If either side of the case is not satisfied with the result and believes there were improper rulings by the court, they have the right to appeal their case. An appeal is a complex process that can take another year or so to resolve.
After the long wait and intense preparation, our single goal and hope is that the jury will deliver justice for you, our client.
If your case settles through negotiations, or you are awarded money through a trial verdict, the insurance company for the defendant will issue a check in the amount of your settlement, or verdict.

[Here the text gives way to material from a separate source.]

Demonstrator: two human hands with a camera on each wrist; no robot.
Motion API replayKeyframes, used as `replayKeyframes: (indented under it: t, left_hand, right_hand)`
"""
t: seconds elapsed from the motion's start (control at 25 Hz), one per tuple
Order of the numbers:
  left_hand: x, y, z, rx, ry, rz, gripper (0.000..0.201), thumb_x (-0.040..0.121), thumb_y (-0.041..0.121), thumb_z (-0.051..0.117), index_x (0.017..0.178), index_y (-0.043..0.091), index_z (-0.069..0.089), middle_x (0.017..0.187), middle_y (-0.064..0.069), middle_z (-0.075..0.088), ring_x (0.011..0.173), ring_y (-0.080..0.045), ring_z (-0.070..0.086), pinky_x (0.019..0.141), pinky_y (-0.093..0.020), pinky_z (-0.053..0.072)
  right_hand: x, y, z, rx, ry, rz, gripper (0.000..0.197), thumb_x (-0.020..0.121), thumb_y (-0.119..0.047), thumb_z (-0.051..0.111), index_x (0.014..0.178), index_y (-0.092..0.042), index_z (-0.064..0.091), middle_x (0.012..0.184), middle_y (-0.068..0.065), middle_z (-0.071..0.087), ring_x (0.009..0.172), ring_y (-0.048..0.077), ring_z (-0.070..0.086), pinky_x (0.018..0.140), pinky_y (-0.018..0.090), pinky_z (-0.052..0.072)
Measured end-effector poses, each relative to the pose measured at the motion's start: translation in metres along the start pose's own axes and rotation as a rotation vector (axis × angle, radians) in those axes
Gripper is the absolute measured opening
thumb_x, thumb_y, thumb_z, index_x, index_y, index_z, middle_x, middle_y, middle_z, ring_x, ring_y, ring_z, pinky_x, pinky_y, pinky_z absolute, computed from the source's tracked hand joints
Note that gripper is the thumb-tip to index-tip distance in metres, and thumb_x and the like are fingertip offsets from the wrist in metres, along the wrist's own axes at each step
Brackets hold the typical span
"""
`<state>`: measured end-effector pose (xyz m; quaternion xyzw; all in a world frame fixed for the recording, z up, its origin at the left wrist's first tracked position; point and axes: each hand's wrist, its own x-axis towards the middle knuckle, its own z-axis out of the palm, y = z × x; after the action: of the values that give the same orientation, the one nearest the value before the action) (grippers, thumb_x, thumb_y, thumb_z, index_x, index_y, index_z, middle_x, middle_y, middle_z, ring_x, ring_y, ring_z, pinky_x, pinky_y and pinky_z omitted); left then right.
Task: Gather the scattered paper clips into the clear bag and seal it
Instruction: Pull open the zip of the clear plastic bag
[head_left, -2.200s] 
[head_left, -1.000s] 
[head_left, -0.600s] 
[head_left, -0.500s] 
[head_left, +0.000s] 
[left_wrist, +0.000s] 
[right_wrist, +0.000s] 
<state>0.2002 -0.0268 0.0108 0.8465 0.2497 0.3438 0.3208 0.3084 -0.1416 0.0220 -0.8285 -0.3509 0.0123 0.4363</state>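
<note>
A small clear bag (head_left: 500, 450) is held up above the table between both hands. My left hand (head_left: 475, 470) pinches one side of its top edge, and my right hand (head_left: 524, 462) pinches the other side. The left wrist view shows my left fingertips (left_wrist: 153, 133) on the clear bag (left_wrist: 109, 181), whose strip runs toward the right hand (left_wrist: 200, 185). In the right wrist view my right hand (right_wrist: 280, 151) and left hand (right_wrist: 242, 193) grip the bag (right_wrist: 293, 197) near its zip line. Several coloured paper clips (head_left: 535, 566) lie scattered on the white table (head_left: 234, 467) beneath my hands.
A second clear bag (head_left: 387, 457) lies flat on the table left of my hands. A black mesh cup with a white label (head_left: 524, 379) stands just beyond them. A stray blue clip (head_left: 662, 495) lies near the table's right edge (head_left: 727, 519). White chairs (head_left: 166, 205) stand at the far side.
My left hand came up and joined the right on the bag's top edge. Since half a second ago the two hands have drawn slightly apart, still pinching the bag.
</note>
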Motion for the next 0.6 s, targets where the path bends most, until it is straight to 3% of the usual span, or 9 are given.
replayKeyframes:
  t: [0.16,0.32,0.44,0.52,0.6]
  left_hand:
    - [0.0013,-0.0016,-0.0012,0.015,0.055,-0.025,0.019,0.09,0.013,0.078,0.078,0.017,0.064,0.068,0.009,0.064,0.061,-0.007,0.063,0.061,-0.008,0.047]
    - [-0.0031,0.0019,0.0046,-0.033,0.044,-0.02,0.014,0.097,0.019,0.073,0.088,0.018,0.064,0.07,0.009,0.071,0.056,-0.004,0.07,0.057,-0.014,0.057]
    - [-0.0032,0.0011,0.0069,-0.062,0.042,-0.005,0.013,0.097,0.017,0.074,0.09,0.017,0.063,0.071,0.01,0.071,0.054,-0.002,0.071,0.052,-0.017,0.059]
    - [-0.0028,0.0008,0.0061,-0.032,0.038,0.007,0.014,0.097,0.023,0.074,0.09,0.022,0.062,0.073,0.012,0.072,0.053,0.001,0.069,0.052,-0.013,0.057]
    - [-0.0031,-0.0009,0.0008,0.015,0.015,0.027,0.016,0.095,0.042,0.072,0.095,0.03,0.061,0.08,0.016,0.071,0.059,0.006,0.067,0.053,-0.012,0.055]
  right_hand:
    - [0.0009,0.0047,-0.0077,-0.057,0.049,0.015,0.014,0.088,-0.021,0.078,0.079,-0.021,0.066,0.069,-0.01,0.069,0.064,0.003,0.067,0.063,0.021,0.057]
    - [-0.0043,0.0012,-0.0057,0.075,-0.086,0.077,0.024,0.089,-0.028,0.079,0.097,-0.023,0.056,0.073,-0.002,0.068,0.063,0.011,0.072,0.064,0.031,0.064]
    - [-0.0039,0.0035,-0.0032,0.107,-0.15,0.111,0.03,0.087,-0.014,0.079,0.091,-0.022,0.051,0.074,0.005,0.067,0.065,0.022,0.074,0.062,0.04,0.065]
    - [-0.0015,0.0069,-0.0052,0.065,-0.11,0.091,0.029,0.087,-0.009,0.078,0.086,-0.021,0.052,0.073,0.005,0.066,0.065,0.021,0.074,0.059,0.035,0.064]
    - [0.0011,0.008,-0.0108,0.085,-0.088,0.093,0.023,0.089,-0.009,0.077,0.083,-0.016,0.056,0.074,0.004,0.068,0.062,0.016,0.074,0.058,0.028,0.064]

If you settled the case, the insurance company will require you to sign a “release of liability.” The release states that in exchange for the amount of money the insurance agrees to pay you on behalf of the defendant, you agree not to sue the defendant or the insurance company. In other words, we will pay you X amount of money in exchange for your agreement not to sue us in the future.
If you win compensation at trial, no release of liability is signed.
To close out your case and issue you your check, one of our critical jobs is to resolve all legal claims and liens on your settlement funds. We check all your outstanding medical bill balances and determine whether there is a “subrogation” lien on your funds.
Subrogation is the process in which a health insurer who has paid your medical bills is entitled to be reimbursed from your settlement funds. Subrogation was established under the theory that if a third party (the defendant) causes you harm that requires medical treatment, and that third party compensates you for the harm you suffered, the health insurance company that paid for your care is entitled to recover some of that money.
The good news is that not every health insurance company is entitled to subrogation. And even if the company is permitted to subrogate, the amount claimed is usually not the full amount of your medical bills. We communicate with your health insurance company to ensure that all legal claims for subrogation are resolved properly.
After we verify any outstanding medical bills, liens by medical providers and subrogation claims by health insurance companies or government health care (Tricare/Medicaid/Medicare), we prepare a settlement statement for your review summarizing our fees, attorney costs, liens, bills paid, and subrogation amount, if any. We present you with your check, settlement statement, and all documents associated with your settlement or trial verdict.
We then close your case, and we hope you will feel that justice has been served and that you have been fairly compensated for the harm caused by the negligence of another person or business.